Your copy should start at the line with "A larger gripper" and end at the line with "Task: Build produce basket" in the data below. Transcribe only those lines, exactly, pictures excluded.

* **Source data**
- Opening Delimiter -
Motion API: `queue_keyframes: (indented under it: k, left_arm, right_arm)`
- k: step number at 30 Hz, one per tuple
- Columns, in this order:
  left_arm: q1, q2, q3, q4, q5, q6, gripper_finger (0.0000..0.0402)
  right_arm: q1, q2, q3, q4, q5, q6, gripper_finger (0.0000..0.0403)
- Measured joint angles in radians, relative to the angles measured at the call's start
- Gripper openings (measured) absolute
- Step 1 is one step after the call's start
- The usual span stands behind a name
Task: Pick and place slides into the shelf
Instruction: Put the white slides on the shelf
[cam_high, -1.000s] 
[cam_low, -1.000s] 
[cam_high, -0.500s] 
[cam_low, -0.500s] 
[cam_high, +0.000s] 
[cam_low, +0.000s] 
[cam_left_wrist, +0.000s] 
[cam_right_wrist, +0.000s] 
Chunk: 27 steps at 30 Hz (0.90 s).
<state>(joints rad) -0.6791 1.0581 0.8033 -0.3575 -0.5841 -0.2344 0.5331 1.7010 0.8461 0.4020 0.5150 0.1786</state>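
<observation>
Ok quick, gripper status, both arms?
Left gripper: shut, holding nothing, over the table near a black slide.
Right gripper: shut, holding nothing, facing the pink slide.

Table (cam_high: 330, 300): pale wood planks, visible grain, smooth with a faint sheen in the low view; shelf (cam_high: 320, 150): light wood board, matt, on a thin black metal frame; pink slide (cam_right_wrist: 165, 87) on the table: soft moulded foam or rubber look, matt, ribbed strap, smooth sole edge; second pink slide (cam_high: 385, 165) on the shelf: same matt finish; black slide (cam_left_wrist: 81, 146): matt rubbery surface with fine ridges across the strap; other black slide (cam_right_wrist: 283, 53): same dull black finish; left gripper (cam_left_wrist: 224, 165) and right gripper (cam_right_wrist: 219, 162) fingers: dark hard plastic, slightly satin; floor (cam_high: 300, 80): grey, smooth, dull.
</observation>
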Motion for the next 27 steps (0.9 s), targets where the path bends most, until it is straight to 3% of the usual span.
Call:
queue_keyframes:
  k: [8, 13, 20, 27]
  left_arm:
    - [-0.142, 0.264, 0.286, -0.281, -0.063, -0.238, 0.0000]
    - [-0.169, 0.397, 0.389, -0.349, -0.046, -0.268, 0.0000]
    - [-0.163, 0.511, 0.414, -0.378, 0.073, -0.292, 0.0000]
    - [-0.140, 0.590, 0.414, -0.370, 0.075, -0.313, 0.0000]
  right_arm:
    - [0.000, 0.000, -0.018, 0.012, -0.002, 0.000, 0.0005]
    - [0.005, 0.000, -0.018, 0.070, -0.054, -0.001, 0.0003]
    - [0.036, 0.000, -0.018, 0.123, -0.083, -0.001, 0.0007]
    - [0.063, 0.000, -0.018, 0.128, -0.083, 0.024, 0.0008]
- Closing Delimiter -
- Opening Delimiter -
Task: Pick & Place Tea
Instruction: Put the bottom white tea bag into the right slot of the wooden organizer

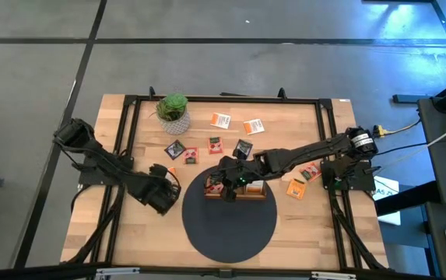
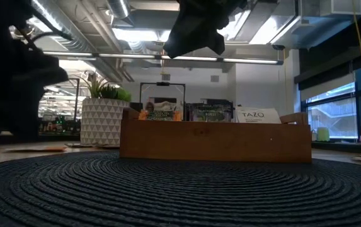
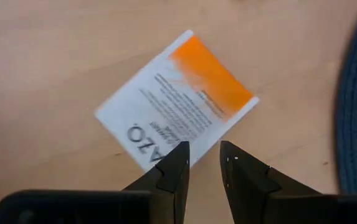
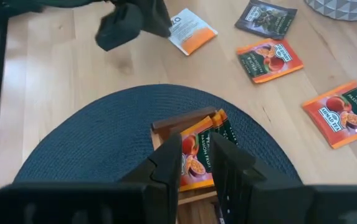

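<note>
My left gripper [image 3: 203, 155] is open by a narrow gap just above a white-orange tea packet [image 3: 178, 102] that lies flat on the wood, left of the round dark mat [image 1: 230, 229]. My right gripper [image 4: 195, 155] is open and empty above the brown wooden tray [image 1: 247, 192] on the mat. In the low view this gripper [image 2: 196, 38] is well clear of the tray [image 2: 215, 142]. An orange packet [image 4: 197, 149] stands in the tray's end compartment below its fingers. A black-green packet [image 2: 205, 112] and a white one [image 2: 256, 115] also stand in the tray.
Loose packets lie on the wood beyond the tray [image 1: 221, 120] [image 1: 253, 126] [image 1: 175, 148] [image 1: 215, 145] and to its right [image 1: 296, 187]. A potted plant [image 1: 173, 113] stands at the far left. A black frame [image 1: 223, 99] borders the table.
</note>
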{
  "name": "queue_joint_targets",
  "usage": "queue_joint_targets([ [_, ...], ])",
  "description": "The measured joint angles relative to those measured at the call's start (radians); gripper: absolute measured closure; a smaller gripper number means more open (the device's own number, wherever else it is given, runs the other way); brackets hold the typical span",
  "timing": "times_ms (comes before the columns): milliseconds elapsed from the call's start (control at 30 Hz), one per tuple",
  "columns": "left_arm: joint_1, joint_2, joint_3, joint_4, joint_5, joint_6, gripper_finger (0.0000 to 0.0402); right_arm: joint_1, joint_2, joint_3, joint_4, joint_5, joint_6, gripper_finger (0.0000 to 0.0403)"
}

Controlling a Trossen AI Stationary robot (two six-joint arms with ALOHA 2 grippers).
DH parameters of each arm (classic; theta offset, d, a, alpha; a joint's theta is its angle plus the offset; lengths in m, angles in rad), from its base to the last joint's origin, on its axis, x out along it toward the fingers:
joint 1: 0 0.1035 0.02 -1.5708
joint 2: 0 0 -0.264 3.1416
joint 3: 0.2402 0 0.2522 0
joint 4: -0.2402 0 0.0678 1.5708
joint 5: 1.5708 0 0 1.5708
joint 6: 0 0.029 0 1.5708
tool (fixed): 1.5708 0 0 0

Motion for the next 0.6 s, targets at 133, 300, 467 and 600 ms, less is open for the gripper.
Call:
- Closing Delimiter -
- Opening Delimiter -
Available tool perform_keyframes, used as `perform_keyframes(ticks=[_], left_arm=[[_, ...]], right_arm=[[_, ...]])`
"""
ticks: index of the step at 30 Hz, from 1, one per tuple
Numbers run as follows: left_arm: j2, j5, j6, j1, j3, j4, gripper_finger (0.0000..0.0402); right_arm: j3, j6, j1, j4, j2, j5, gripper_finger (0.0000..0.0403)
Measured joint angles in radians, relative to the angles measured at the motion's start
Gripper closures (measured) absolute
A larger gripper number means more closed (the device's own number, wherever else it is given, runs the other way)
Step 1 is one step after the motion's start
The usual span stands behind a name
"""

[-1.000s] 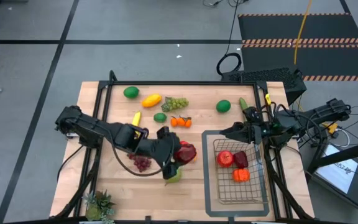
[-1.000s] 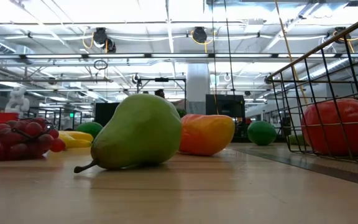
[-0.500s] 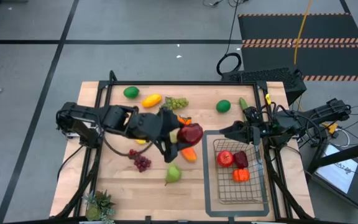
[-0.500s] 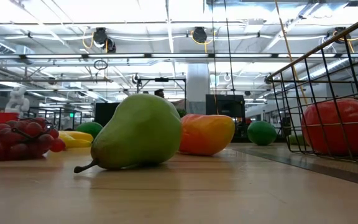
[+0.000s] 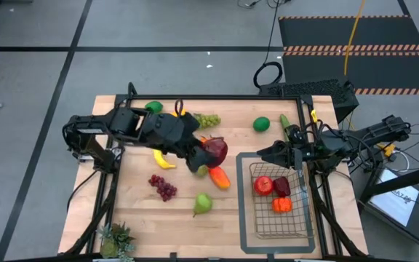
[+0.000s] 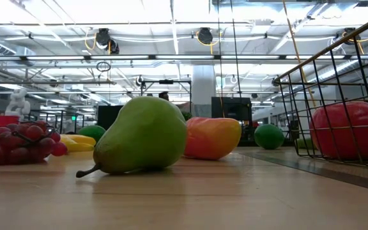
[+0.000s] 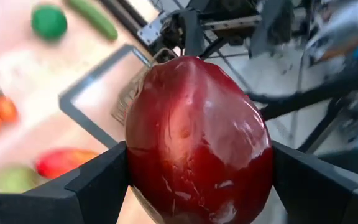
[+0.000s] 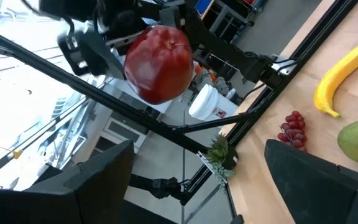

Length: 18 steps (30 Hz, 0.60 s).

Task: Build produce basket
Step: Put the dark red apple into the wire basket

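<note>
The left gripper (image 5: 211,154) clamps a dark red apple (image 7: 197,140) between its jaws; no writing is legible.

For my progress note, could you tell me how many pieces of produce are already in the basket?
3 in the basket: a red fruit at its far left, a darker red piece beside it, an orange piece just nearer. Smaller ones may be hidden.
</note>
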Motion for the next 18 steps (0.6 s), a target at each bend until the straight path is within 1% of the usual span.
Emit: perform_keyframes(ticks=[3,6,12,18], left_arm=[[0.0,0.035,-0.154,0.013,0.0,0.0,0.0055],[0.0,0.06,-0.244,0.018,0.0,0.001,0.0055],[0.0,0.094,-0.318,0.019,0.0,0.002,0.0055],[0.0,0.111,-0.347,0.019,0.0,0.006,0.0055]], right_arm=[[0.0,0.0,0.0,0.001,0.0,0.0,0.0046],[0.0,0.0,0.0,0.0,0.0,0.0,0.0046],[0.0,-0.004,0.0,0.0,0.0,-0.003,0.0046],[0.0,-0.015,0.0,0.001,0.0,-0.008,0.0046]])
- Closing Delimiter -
* **Written solution**
A larger gripper number means more closed (the device's own number, wherever else it is given, runs the other way)
Step 1 is one step after the motion's start
The usual span stands behind a name
"""

[-1.000s] 
[-1.000s] 
[-0.500s] 
[-0.500s] 
[+0.000s] 
[+0.000s] 
[+0.000s] 
[+0.000s] 

Length: 18 steps (30 Hz, 0.60 s).

Task: Build produce basket

This answer is complete.